Exercise brief>
In the listing below, find the line containing "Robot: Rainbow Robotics". Write out that line and every line after it to the end, exactly and only those.

Supplied data>
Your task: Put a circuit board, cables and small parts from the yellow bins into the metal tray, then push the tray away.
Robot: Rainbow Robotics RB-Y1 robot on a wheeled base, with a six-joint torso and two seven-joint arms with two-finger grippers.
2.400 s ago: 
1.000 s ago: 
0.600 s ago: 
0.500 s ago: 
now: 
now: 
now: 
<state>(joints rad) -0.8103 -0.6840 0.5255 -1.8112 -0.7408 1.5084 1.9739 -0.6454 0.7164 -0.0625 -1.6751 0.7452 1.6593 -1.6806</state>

Final answer>
Robot: Rainbow Robotics RB-Y1 robot on a wheeled base, with a six-joint torso and two seven-joint arms with two-finger grippers.
2.400 s ago: 
1.000 s ago: 
0.600 s ago: 
0.500 s ago: 
now: 
now: 
now: 
<state>(joints rad) -0.8103 -0.6840 0.5255 -1.8112 -0.7408 1.5084 1.9739 -0.6454 0.7164 -0.0625 -1.6751 0.7452 1.6593 -1.6806</state>

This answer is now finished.